Chapter III. Earthbound SkyscrapersA Chapter by Writer #00オペレーション。。。 スタート!: Duke- find some food. Iris- kill a predatory Rabotte. Role switch much?Duke and Iris:
They found it in an antique car whose peeling yellow paint revealed oxidizing metal, metal not unlike that of the robot’s who was lying, sprinkled in dust, in the leather passenger’s side. Iris neared it first, her electric shotgun mounted over her shoulder in striking-mode. Duke followed ruefully, his hand drills at the ready.

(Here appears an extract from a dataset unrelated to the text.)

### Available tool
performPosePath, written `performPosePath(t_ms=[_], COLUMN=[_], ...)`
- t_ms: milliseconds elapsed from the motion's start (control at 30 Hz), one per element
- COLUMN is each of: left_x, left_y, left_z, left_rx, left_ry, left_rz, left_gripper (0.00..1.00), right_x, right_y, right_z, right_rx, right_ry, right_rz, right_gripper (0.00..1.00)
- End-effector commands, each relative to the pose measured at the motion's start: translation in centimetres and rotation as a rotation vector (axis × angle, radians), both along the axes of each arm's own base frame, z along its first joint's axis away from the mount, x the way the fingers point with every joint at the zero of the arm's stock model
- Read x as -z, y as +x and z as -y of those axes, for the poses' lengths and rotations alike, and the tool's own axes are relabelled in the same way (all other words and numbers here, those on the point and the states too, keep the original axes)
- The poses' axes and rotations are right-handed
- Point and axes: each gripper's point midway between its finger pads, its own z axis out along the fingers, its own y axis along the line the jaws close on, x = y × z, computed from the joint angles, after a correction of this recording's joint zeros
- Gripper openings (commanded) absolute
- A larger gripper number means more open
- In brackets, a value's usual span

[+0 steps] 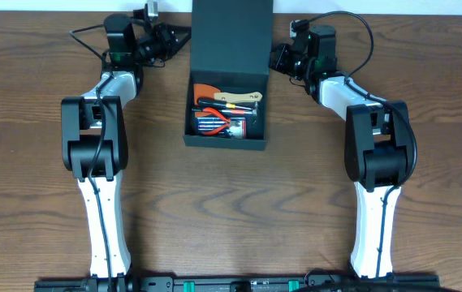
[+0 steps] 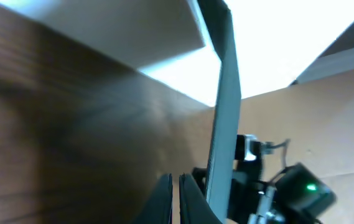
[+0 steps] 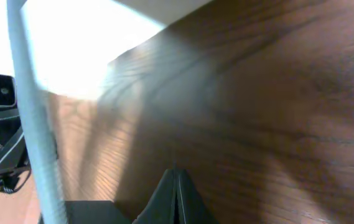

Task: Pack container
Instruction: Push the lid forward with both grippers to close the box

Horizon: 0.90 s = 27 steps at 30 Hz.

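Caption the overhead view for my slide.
Open container with tools inside, left gripper and right gripper flanking its raised lid.

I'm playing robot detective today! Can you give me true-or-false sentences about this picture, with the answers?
The lid of the container stands open. True.
The container is empty. False: red-handled pliers lie inside, among other things.
The left gripper holds the pliers. False: it holds nothing and sits beside the lid.
The right gripper sits across the lid from the left gripper. True.
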Motion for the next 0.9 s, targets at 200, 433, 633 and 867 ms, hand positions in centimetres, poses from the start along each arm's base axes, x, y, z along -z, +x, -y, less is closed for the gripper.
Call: performPosePath(t_ms=[200,433,633,867], left_x=[-3.0,-7.6,-10.0,-8.4], left_y=[-1.7,-1.6,-1.1,-1.7], left_z=[1.0,-1.0,-2.4,-3.6], left_rx=[0.117,0.085,0.008,-0.12], left_ry=[-0.066,-0.048,-0.024,0.198], left_rz=[0.003,0.103,0.109,-0.002], left_gripper=[0.06,0.06,0.06,0.06], right_x=[-4.2,-7.9,-12.0,-15.7], right_y=[-1.3,-1.6,-1.3,-2.2], right_z=[-1.8,-1.8,-1.6,-2.5], right_rx=[-0.166,-0.146,-0.046,-0.045], right_ry=[0.176,0.249,0.349,0.361], right_rz=[0.054,0.019,-0.056,-0.032], right_gripper=[0.01,0.02,0.01,0.01])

He’d had two too many encounters with robots in the past few years and he didn’t want to add to that number.
“Look,” Iris whispered, feeling the need to even though the ‘bot looked to timeworn to still be active, “It’s got an outlet on one side of it.”
“A what?” Duke asked, unfamiliar with the word (he generally avoided urban settings).

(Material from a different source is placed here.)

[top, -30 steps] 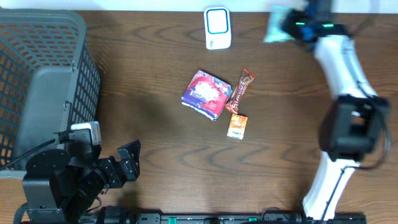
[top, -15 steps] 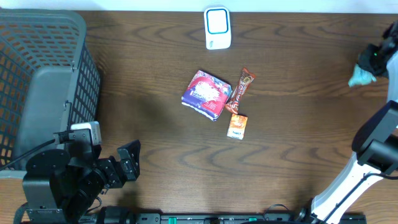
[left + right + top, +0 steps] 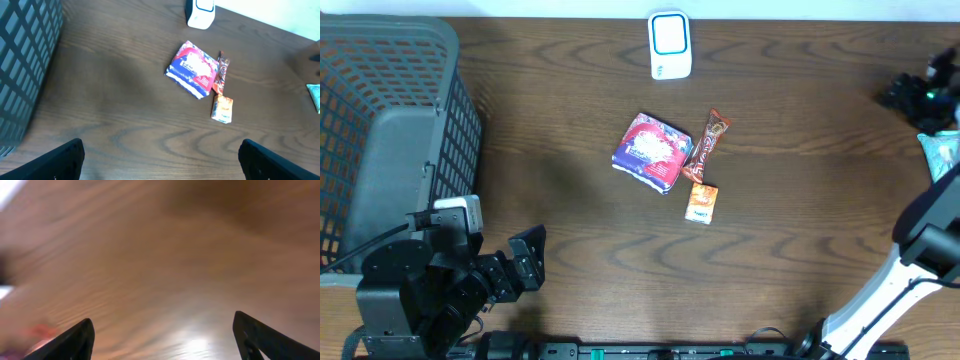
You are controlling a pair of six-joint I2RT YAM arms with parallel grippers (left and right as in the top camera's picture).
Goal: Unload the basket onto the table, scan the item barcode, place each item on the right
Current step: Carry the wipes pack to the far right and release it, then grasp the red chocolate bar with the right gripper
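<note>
Our right arm has swung from the scanner (image 3: 670, 45) to the counter's (image 3: 570, 230) right edge; the teal packet (image 3: 940, 152) lies there, released, the right gripper (image 3: 162, 319) spread; the left gripper (image 3: 161, 145) gapes too. Pouch (image 3: 652, 151), candy bar (image 3: 707, 144) and small box (image 3: 701, 202) wait mid-counter, well left; the bar's length points roughly scannerward; we see nothing in the basket (image 3: 380, 120).

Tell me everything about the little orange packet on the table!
The orange packet is a small rectangular pouch, orange at the top and whitish at its lower end, with print too small to read. It lies flat on the dark wooden table, just below the brown candy bar, whose end seems to touch its top edge. Nothing holds it.
</note>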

“An electrical outlet"to charge electrical applian"“ they heard a crash somewhere to their right.
Duke jolted, Iris already had Mortician facing the area from which the sound came.
“I’ll go see what that was,” Iris told him, “you go find some food. We’ll meet back at the hideout, okay?”
Duke nodded briefly. Iris crept stealthily to the remains of a parking structure. They heard the sound again. A cloud of light sand floated out of the second level of the lot. She didn’t hesitate to pursue the source.
Iris:
The parking place was old, of course, and riddled with wrinkles of time and discolored graffiti. It wasn’t particularly dark, light came in through the holes earthquakes had created and the fence strengthening the structure’s beaten walls. She found the ramp leading to Level Two of the parking building and cautiously ascended. The sound of scuffling met her ears. Searching.
She was familiar with that sound. A hurried movement created by a bulky body. She saw the frame of the creature silhouetted against the dusky morning light. It stood atop a van, one paw reaching into the sunroof as if trying to locate a specific object. Gold-furred Rabotte, she thought as the sun reflected off its brass-colored pelt.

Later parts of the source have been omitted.